Only the lines below starting at the one that contains "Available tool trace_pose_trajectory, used" and ending at the one that contains "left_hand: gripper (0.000" are to be reproduced, exactly and with both ends kept.

## INPUT DATA
* * * *

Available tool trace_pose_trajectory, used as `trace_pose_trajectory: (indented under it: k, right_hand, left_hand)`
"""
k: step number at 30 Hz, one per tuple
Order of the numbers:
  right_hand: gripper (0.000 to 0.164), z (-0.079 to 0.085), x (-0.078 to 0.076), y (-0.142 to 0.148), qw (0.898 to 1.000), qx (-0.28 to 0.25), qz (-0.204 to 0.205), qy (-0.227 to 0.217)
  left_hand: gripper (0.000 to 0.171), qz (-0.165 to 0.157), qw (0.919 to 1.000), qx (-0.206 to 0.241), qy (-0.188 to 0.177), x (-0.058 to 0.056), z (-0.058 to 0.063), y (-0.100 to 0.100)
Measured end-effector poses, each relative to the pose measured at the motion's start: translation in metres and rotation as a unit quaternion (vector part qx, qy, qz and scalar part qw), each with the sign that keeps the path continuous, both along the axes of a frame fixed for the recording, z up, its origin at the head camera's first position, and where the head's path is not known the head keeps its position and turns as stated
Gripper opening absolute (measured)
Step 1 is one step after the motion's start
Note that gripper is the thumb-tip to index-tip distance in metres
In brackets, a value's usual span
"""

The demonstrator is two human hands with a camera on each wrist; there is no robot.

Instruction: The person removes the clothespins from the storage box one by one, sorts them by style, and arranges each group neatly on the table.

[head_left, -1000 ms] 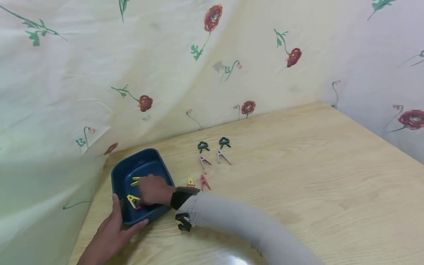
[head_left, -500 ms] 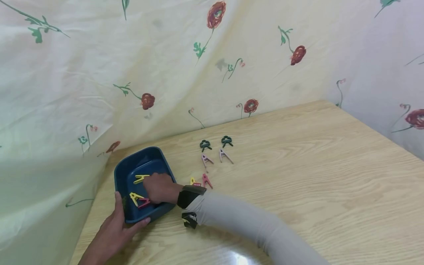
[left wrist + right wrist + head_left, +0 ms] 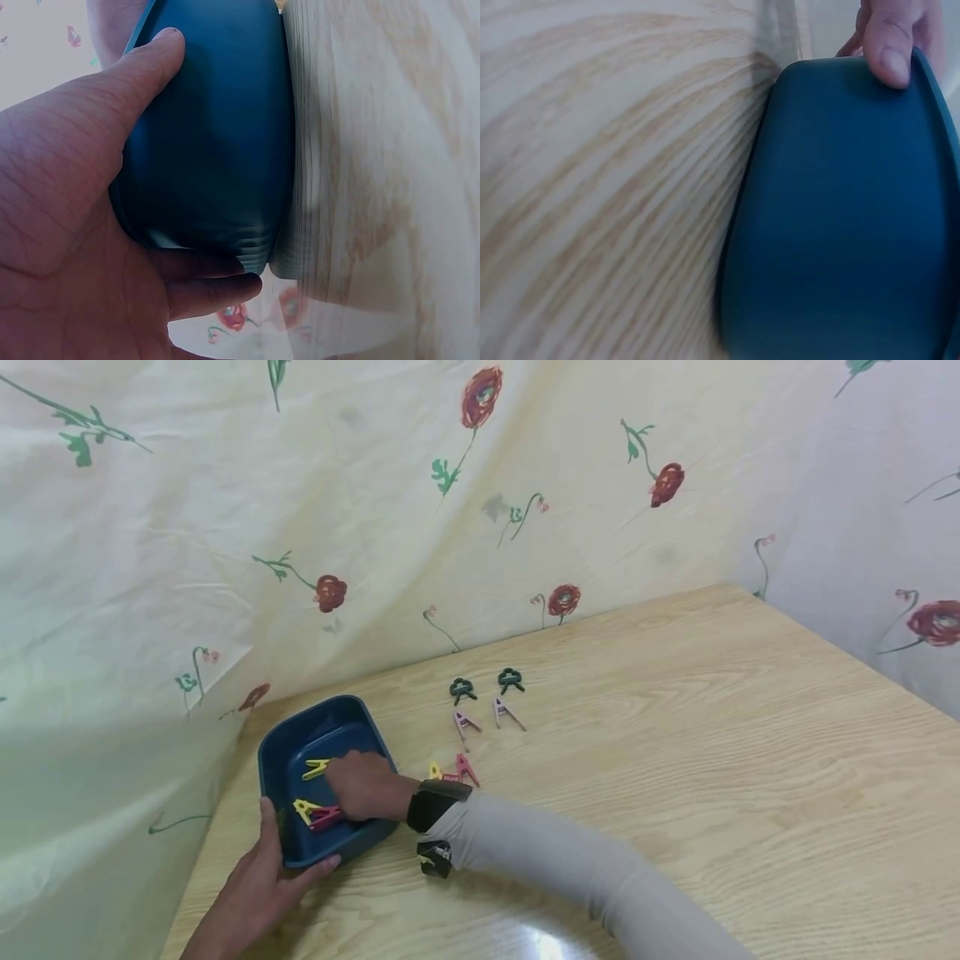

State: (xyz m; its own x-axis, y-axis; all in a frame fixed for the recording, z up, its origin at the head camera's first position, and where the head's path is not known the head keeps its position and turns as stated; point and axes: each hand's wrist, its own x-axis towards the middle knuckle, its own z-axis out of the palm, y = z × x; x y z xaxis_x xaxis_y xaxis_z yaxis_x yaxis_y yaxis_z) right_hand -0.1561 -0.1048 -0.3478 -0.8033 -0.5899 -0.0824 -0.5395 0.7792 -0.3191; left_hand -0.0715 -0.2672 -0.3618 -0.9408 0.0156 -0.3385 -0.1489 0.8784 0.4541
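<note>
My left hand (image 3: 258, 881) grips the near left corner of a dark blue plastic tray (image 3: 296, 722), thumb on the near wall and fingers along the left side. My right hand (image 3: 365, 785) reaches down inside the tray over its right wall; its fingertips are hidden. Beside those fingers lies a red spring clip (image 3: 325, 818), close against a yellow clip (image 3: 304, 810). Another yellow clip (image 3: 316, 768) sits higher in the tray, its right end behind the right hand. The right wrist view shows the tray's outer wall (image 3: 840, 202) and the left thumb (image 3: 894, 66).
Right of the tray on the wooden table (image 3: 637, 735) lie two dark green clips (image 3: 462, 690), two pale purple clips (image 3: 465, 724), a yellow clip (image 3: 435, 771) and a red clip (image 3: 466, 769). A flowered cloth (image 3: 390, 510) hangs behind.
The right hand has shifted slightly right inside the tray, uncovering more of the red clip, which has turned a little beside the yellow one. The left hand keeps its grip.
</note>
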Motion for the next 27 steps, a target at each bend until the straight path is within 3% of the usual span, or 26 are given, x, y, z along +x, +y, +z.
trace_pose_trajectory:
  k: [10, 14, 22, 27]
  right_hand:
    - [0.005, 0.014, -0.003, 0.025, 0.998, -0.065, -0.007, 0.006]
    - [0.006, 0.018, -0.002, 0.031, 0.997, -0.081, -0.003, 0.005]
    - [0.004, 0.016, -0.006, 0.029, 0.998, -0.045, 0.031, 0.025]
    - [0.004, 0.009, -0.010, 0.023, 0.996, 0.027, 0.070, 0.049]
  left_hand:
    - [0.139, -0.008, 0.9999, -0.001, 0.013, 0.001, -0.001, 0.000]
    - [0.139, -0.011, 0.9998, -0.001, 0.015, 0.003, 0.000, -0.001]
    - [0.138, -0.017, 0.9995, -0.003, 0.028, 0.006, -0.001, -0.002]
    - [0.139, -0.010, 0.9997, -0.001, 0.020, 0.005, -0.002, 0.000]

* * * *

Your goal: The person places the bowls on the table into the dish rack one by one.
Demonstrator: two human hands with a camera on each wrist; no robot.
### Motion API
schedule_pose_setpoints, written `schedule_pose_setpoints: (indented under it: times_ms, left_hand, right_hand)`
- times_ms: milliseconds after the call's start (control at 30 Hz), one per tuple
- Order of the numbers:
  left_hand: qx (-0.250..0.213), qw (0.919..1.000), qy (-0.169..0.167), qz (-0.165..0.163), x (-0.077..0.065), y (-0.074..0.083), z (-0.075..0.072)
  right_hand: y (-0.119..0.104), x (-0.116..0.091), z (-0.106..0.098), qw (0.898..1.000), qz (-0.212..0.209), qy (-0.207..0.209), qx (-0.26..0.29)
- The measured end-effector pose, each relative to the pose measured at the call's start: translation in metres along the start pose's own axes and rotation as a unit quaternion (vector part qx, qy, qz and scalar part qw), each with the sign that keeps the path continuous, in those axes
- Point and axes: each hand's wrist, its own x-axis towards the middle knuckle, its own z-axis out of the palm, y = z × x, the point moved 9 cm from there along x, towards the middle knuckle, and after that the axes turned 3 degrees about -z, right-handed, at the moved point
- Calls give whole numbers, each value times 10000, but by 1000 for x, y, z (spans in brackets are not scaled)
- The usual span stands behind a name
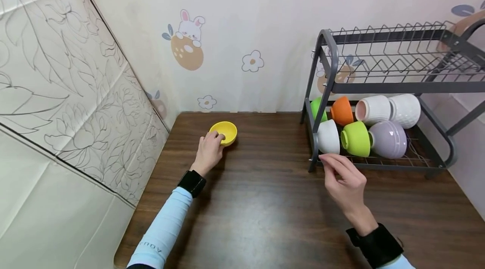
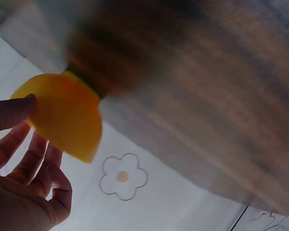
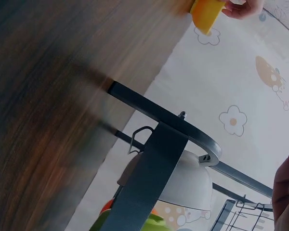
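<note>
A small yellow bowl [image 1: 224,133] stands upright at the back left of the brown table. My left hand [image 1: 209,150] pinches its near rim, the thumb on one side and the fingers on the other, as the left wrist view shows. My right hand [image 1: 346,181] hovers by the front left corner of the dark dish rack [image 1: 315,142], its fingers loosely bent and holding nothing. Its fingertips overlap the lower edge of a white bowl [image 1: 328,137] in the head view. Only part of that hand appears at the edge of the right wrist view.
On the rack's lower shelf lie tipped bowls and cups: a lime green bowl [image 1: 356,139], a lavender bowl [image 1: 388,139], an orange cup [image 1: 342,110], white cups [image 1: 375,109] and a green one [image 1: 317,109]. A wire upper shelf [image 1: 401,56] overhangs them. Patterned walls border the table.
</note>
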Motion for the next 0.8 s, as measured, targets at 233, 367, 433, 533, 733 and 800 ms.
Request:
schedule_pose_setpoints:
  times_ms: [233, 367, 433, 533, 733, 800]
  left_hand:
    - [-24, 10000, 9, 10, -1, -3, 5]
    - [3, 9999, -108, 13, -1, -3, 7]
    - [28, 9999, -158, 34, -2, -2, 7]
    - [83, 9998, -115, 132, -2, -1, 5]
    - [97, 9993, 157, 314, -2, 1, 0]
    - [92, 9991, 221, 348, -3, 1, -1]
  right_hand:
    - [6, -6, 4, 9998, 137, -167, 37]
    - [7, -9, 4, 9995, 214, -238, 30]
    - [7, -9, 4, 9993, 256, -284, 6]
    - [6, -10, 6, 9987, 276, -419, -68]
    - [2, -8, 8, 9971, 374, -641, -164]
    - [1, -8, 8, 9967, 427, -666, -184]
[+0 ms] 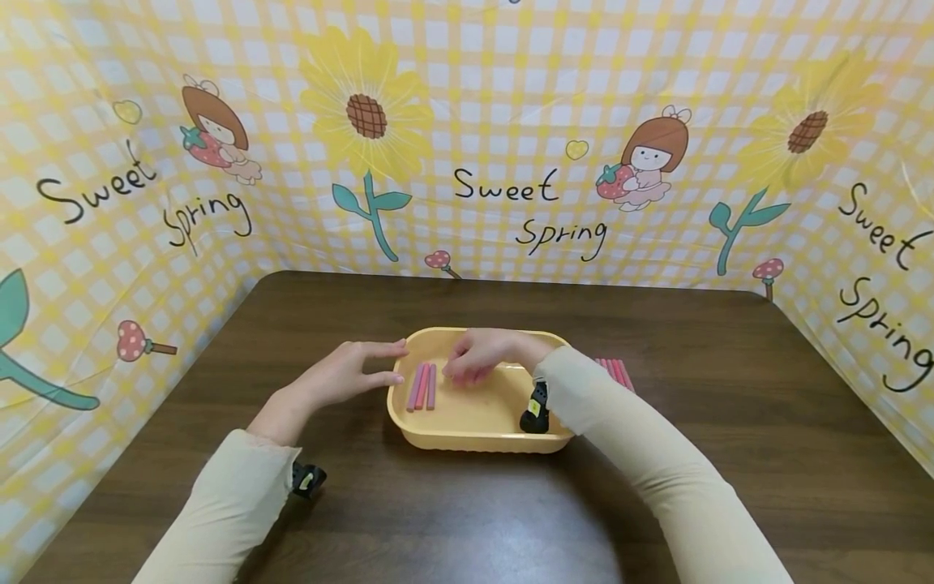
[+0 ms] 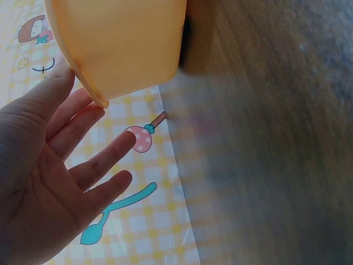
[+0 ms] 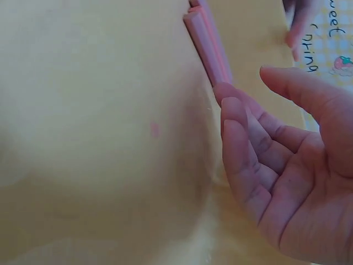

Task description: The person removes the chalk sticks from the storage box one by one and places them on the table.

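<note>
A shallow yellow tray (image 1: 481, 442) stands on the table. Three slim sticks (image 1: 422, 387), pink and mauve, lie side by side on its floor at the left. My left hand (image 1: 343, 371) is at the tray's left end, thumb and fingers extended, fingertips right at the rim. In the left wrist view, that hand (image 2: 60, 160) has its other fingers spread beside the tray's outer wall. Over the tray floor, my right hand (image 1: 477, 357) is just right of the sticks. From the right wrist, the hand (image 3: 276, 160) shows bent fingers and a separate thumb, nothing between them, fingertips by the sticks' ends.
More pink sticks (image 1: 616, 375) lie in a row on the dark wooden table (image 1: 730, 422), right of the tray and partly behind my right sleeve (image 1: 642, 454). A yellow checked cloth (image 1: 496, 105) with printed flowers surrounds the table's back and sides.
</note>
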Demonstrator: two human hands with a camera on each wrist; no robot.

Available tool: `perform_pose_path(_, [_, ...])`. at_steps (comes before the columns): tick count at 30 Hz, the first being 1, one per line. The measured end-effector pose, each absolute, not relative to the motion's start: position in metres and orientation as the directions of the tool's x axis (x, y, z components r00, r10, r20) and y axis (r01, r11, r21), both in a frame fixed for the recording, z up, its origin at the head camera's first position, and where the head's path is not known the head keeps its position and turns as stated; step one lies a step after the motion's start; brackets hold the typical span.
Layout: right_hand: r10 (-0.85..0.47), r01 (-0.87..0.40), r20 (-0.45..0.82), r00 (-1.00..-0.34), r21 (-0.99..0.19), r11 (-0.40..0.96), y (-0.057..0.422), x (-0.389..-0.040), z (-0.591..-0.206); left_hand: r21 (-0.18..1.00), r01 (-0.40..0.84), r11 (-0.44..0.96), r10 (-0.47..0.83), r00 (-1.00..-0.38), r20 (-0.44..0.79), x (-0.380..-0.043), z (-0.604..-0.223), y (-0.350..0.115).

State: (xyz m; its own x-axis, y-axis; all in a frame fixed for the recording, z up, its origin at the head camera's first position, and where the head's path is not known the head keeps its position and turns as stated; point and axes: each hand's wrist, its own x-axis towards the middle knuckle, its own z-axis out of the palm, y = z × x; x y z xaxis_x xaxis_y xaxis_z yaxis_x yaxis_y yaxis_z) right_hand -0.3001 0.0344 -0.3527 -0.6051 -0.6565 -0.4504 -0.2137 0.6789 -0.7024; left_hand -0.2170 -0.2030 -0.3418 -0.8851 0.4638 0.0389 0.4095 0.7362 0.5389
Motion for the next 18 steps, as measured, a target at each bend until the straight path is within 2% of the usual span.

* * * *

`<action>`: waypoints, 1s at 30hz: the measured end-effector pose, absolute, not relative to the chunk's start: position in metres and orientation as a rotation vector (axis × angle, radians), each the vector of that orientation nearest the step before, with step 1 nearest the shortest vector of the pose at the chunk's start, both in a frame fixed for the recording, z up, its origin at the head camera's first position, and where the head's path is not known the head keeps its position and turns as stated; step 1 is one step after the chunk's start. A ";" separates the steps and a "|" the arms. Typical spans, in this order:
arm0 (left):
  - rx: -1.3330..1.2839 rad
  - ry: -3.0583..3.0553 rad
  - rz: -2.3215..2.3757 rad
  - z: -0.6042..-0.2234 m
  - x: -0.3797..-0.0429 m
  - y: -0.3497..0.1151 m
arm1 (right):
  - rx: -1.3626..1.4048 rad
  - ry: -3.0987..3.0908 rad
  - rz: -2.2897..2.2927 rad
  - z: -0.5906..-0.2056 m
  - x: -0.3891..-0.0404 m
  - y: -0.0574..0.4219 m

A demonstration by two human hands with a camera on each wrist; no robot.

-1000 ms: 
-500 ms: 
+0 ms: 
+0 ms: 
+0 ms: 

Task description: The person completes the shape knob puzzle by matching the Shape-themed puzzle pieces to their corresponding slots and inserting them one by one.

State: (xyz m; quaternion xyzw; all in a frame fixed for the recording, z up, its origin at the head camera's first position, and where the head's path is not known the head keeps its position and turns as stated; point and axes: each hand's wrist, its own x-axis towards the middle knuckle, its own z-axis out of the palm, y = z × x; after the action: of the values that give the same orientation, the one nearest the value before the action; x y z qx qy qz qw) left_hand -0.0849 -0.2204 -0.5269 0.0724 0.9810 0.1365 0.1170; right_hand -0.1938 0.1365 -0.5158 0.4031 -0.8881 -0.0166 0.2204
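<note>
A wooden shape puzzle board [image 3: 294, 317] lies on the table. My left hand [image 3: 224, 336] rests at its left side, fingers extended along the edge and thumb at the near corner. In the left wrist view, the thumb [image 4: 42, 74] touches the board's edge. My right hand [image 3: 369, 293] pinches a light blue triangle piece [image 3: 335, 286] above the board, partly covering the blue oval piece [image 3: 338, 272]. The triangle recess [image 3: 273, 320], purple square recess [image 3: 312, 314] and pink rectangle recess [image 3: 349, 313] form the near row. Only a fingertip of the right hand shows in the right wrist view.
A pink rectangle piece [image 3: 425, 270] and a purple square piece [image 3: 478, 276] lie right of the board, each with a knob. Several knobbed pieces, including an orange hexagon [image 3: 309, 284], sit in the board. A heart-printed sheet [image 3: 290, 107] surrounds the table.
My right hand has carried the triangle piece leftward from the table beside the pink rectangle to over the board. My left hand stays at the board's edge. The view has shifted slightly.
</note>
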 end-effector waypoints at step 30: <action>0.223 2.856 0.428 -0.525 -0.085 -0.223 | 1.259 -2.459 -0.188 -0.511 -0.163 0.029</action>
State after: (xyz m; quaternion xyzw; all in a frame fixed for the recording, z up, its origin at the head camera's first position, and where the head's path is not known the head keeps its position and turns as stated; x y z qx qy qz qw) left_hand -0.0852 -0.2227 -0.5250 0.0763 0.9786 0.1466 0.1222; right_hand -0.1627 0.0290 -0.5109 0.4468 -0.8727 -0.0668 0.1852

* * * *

## FINISHED EXERCISE
Available tool trace_pose_trajectory, used as `trace_pose_trajectory: (indented under it: k, right_hand, left_hand)`
"""
k: step number at 30 Hz, one per tuple
Order of the numbers:
  right_hand: gripper (0.000 to 0.164), z (-0.079 to 0.085), x (-0.078 to 0.076), y (-0.142 to 0.148), qw (0.898 to 1.000), qx (-0.28 to 0.25), qz (-0.204 to 0.205), qy (-0.227 to 0.217)
  left_hand: gripper (0.000 to 0.171), qz (-0.165 to 0.157), qw (0.919 to 1.000), qx (-0.206 to 0.241), qy (-0.188 to 0.177), x (-0.058 to 0.056), z (-0.058 to 0.063), y (-0.100 to 0.100)

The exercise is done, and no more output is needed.